WORK TO BE COMPLETED: Your reply must contain exactly the lines running from the one with "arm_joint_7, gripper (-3" to the last line of the entries below, both included, and no other lines.
----- INPUT RECORDS
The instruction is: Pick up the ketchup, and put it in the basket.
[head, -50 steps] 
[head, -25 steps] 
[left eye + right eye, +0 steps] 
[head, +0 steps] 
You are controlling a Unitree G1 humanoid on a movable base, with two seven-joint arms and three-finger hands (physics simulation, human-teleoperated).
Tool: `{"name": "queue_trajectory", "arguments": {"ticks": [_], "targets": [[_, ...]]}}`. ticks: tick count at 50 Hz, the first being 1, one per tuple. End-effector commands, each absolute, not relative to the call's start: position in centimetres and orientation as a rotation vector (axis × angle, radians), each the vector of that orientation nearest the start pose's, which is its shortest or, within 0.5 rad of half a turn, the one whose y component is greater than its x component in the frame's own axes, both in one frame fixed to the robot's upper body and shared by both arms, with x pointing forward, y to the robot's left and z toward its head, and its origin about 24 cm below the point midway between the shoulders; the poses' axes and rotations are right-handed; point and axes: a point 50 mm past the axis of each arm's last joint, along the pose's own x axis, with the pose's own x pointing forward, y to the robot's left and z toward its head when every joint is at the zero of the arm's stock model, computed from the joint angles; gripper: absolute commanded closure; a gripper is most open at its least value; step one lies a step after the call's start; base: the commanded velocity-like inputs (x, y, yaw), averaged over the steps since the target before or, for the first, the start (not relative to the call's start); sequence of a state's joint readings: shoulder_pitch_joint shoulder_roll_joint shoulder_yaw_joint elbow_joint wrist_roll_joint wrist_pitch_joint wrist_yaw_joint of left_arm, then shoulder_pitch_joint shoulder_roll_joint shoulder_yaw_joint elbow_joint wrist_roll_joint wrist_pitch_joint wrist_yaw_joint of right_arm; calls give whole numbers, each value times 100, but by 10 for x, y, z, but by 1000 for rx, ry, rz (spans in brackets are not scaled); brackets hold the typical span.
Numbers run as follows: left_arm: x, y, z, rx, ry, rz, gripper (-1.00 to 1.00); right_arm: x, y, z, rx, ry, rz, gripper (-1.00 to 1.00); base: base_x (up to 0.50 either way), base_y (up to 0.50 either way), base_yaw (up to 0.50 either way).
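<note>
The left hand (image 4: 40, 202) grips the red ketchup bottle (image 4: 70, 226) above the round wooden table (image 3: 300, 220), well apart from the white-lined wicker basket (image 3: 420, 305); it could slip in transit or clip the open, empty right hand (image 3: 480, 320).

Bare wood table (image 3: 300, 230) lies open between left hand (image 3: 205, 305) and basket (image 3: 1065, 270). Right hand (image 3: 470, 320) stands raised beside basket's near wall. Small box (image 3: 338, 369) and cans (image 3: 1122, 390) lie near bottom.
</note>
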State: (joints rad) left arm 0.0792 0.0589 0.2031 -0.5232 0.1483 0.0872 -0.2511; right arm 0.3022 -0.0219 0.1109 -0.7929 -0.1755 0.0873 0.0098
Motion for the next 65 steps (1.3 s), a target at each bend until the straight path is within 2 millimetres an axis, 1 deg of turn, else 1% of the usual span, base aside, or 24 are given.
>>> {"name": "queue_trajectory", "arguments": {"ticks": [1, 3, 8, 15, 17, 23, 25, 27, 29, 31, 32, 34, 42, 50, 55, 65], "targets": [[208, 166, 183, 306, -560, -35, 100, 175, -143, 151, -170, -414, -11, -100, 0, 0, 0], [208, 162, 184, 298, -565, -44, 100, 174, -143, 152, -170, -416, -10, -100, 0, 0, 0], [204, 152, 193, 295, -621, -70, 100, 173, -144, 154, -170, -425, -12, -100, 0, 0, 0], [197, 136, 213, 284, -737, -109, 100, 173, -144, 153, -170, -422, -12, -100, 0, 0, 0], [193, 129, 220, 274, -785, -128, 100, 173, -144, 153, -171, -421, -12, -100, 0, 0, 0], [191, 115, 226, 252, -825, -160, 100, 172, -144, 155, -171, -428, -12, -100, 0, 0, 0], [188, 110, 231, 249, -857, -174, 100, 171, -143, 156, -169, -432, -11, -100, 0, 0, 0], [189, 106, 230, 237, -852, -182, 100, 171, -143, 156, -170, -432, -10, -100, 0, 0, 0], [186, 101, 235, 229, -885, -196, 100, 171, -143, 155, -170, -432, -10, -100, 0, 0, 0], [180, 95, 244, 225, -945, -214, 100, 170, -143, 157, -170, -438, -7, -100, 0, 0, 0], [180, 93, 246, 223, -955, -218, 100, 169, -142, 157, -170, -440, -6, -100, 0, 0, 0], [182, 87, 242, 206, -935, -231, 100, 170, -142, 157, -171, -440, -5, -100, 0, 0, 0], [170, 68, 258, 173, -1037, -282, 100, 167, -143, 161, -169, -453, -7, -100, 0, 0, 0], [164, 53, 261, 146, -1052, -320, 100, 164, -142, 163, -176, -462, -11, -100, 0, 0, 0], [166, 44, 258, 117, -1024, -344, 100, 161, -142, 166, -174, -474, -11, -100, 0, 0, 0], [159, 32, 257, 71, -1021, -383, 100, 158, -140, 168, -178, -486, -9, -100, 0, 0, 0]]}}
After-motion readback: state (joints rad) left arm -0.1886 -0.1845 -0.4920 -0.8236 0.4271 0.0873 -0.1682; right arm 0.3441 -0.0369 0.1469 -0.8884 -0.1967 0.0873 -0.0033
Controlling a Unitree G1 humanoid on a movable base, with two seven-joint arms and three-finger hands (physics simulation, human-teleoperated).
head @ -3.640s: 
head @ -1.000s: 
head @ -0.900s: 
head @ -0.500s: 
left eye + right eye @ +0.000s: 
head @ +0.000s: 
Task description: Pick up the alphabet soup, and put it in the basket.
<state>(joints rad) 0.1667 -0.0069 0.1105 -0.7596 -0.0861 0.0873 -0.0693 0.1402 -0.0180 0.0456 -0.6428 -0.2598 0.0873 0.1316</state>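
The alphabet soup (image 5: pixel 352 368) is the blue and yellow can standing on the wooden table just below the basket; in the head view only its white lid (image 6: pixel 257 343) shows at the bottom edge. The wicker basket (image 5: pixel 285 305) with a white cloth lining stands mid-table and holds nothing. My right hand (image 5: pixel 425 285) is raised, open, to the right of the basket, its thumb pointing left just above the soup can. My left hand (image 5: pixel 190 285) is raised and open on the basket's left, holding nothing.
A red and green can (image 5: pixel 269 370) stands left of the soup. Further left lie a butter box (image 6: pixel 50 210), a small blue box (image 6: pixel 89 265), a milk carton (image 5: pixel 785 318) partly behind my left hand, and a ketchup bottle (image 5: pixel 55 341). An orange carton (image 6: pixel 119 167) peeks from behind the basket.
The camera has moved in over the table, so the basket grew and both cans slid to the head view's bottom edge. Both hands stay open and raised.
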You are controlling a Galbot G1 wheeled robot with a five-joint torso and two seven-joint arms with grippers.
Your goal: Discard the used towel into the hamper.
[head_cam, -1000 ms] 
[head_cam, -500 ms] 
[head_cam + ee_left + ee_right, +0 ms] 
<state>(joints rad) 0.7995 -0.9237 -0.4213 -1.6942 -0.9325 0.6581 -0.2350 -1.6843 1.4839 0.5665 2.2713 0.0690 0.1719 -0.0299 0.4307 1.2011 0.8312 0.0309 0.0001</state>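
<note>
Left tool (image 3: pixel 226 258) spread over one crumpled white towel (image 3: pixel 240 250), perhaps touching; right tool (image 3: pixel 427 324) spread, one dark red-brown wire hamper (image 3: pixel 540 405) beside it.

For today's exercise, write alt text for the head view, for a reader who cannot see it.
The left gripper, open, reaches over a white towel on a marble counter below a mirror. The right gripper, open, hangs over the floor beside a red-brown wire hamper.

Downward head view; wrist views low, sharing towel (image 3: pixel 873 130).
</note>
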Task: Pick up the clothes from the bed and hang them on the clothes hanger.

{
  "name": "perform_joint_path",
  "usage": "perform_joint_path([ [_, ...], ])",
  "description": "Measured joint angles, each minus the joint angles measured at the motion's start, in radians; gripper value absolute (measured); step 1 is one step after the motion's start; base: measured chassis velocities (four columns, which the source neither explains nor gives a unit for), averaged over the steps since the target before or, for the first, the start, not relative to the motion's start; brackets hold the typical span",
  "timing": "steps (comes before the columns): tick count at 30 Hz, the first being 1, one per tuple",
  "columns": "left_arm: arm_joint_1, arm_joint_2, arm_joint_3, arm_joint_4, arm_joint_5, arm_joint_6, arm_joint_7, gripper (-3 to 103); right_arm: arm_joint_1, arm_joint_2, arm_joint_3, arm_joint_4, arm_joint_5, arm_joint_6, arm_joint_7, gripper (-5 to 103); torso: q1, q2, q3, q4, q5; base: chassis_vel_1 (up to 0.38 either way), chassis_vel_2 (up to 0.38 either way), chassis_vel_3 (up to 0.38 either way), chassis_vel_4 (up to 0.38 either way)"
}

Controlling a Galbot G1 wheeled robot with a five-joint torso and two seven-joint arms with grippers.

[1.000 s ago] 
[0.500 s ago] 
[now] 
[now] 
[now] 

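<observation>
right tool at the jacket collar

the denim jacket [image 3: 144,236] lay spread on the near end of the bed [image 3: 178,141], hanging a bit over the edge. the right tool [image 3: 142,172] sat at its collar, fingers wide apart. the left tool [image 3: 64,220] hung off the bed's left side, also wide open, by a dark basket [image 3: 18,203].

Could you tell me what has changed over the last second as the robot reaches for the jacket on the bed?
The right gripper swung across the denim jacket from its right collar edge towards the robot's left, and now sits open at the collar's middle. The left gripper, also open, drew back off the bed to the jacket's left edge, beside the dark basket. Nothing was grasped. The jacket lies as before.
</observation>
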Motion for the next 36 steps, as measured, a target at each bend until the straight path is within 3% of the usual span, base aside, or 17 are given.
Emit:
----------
YOUR RESPONSE:
  "columns": "left_arm: arm_joint_1, arm_joint_2, arm_joint_3, arm_joint_4, arm_joint_5, arm_joint_6, arm_joint_7, gripper (-3 to 103); right_arm: arm_joint_1, arm_joint_2, arm_joint_3, arm_joint_4, arm_joint_5, arm_joint_6, arm_joint_7, gripper (-5 to 103); torso: q1, q2, q3, q4, q5; base: chassis_vel_1 (up to 0.38 either way), chassis_vel_2 (up to 0.38 either way), chassis_vel_3 (up to 0.38 either way), chassis_vel_4 (up to 0.38 either way)"
}

Controlling a Galbot G1 wheeled robot with a five-joint torso and two seven-joint arms with grippers.

[1.000 s ago] 
[0.500 s ago] 
[now] 
[now] 
[now] 

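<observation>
right tool at the jacket collar

the denim jacket [image 3: 144,236] lay spread on the near end of the bed [image 3: 178,141], hanging a bit over the edge. the right tool [image 3: 142,172] sat at its collar, fingers wide apart. the left tool [image 3: 64,220] hung off the bed's left side, also wide open, by a dark basket [image 3: 18,203].

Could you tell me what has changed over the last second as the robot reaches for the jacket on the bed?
The right gripper swung across the denim jacket from its right collar edge towards the robot's left, and now sits open at the collar's middle. The left gripper, also open, drew back off the bed to the jacket's left edge, beside the dark basket. Nothing was grasped. The jacket lies as before.
</observation>
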Motion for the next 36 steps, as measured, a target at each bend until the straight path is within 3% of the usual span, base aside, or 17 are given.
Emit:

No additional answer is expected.